Phil Ochs: There But for Fortune (DVD Review)
18 Jul, 2011 By: Mike Clark
Street 7/19
First Run
Documentary
Box Office $0.3 million
$27.95 DVD
Not rated.
Given the brutal crash-and-burn movie year 2011 has been to date with the critics, it feels almost quaint to go back to Jan. 9, when this inevitably sad look-back at the anti-war folkie opened to reviews that still boast a 100% favorable Rotten Tomatoes rating.
The shadow of Bob Dylan hangs over this portrait some, just it hung over Phil Ochs’ career (a lot). The former came out of Minnesota, but Ochs is remembered in my part of the country for being a product of Central Ohio and The Ohio State University, though his family moved around a lot. As a Midwesterner who, given his future legacy, improbably loved John Wayne and Gary Cooper, Ochs was a true believer in the social turmoil of the ‘60s just as Dylan artfully danced around it. The documentary doesn’t make this point, but Dylan’s unabated ability to reinvent himself likely saved him from an eventual monotony factor that might have afflicted Ochs career-wise if alcohol and personal demons hadn’t. Actually, Ochs tried to modify his presentation some after a while — a believer in street and other kinds of “theater,” he even donned Elvis gold lame as a spoof — but it didn’t suit him, and fans didn’t react well (including at Carnegie Hall). It didn’t help that he never got any positive feedback or re-enforcement from Dylan, even though they were said to be friends. One interviewee here out-and-out refers to Dylan as “a prick.”
This, of course, was yet to come. Though the documentary short-shrifts Ochs’ formative years, it offers a full portrait of the New York folk scene of the early 1960s — interviewing such key we-were-there figures as Ochs’ widow and daughter, journalists Lucian Truscott IV and Christopher Hitchens, activist Tom Hayden, plus singers Joan Baez, Judy Henske and Dave Van Ronk (who is said to be the model for the Coen Brothers’ in-the-works movie about that same Village coffee-house era). As one who fed on a kind of Jon Stewart news-junkie-dom to feed his performances, Ochs got energized against the war even during the Kennedy era (though JFK, he loved personally). As one who would appear at almost any benefit for the cause (remuneration wasn’t much of a motivating factor), he was actually one of the few musical names who actually performed in Chicago during the protests during the 1968 Democratic Convention.

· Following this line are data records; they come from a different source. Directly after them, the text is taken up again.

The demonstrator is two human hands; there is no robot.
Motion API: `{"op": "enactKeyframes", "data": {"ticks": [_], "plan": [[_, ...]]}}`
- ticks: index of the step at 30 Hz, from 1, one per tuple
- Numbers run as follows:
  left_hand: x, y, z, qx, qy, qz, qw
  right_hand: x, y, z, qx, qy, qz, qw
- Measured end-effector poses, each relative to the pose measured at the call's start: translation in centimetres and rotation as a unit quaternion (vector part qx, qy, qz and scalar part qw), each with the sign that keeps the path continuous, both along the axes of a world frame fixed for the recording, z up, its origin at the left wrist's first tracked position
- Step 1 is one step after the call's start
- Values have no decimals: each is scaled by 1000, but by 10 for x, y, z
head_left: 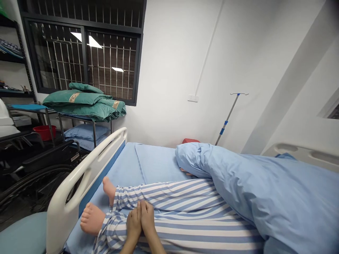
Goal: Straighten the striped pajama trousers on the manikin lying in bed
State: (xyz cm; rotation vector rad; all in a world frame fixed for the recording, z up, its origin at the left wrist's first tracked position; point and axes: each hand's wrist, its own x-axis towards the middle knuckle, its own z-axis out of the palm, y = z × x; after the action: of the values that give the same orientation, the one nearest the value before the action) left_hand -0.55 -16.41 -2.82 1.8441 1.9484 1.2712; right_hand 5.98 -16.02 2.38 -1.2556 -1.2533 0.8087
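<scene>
My left hand and my right hand are held side by side, thumbs touching, fingers curled inward. No object shows in either one. Both are over the lower legs of a figure in blue-and-white striped trousers; whether they touch the cloth I cannot tell. Its bare, smooth, doll-like feet point toward the footboard. A light blue quilt is bunched over the upper body, and part of a hand peeks out beneath its edge.
Beyond the footboard stands a wheelchair. Folded green bedding lies on a metal rack, with blue pillows below. A red basin is at left. An IV pole rises behind the bed; the headboard is at right.
</scene>
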Motion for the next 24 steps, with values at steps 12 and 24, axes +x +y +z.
{"op": "enactKeyframes", "data": {"ticks": [12, 24], "plan": [[-2, 2, 28, -101, -120, -34, 987, 3, -3, -9, 2, 41, -15, 999], [5, 10, 51, -108, -307, -39, 945, 9, 0, -9, -20, 179, 38, 983]]}}
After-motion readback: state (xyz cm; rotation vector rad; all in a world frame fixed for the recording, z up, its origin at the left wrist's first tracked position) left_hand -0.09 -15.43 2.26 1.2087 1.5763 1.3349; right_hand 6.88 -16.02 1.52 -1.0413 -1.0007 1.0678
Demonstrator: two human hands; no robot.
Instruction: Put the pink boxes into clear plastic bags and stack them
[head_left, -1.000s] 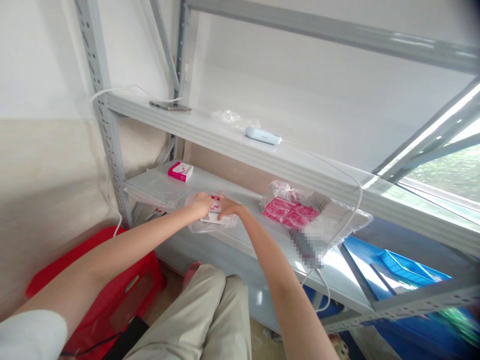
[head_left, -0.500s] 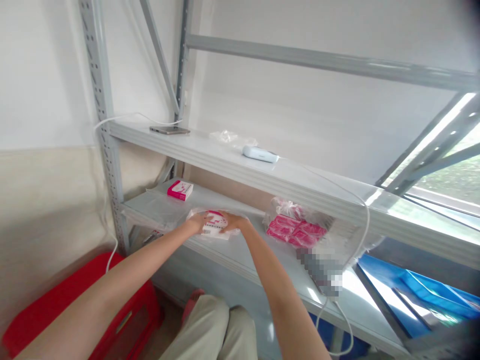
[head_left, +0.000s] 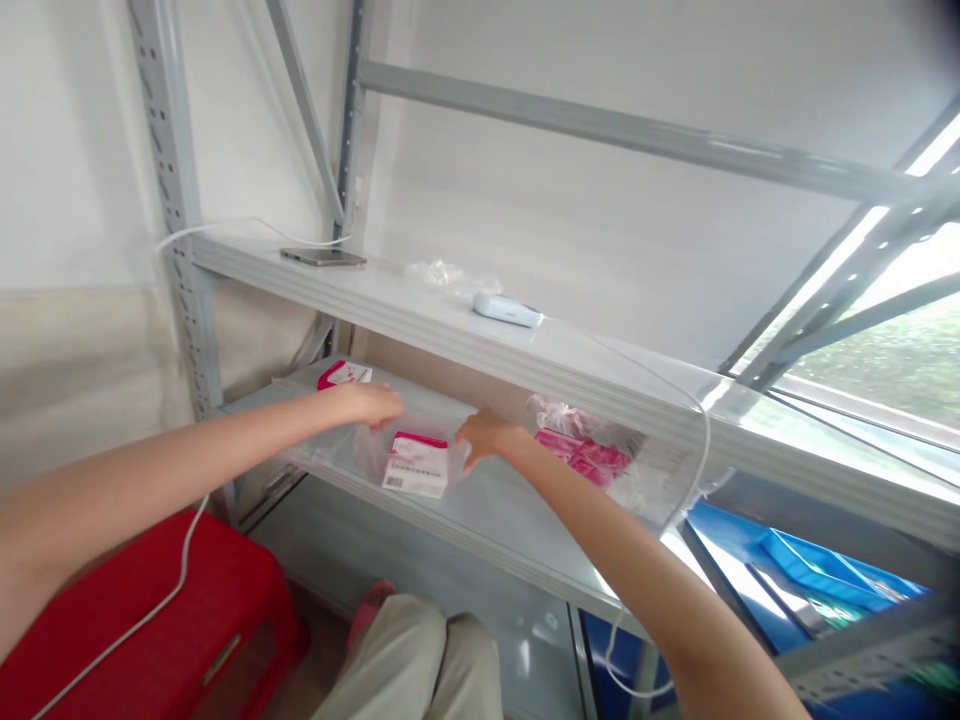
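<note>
A white and pink box [head_left: 417, 466] lies on the lower shelf inside a clear plastic bag [head_left: 370, 452]. Behind the bag's left side, my left hand [head_left: 379, 404] has its fingers closed on the bag's film. At the bag's right edge, the fingers of my right hand [head_left: 487, 437] pinch the plastic. Neither hand touches the printed face of the box. A second pink and white box [head_left: 345, 374] sits farther back at the left, partly covered by my left forearm. To the right, several pink boxes [head_left: 583, 457] rest in clear wrapping, partly behind my right forearm.
On the upper shelf [head_left: 645, 375] are a phone [head_left: 322, 257], crumpled clear plastic [head_left: 442, 275] and a pale blue device [head_left: 507, 309] with a white cable. A red stool [head_left: 187, 600] stands low at the left. Blue bins [head_left: 817, 565] are at the right, near a metal brace.
Both hands have come off the box and moved apart, the left one up and back. The box's front face is now more exposed within the bag. The view has shifted slightly.
</note>
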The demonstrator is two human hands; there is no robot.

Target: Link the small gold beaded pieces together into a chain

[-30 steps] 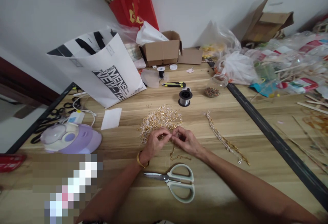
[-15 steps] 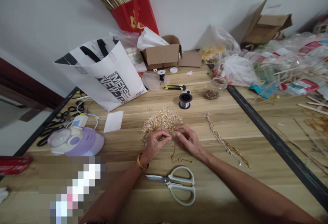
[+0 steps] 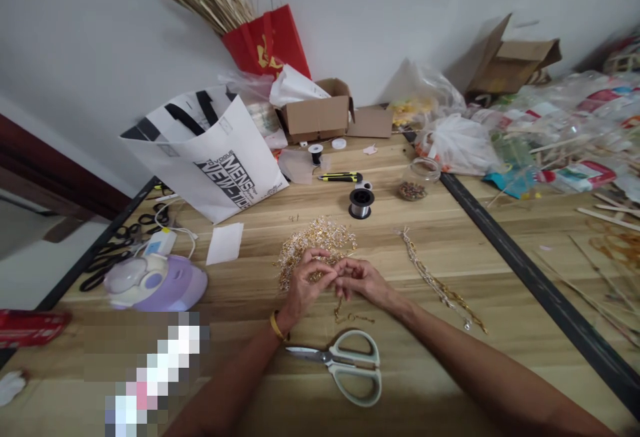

Produced by Ochs’ exceedingly personable brother Michael — the same one who has the world-famous archive of rock-related photos — the portrait is very sympathetic but doesn’t shy away from what ensued after the musical glory days of "There But for Fortune" and "I Ain’t Marching Anymore" (anthems that still hold up) faded. Legitimately dreadful things did happen to him (like a severe beating out of the country), but he also got delusional in ways that alarmed his friends, some of whom eventually just didn’t want to see him anymore. Much or most of it was precipitated by Ochs’ drinking, which he couldn’t handle — though given the alleged amounts he consumed, there probably aren’t many who could have.
Director Kenneth Bowser certainly doesn’t diminish a sturdy filmography that includes a pair of memorable documentaries on Frank Capra and Preston Sturges (both of which have shown up as part of DVD “two-fers”). I don’t know if Michael’s experience with archives have him knowledge of any special in-roads, but there is a surprising amount of good-quality performance footage here, given that Ochs was a performer you weren’t ever going to see on an Andy Williams of Tony Orlando & Dawn variety show. Even the Smothers Brothers never had him on, though that might have been asking for more trouble from CBS, given all the trouble the Brothers had getting the network just to OK Pete Seeger (also interviewed here, by the way).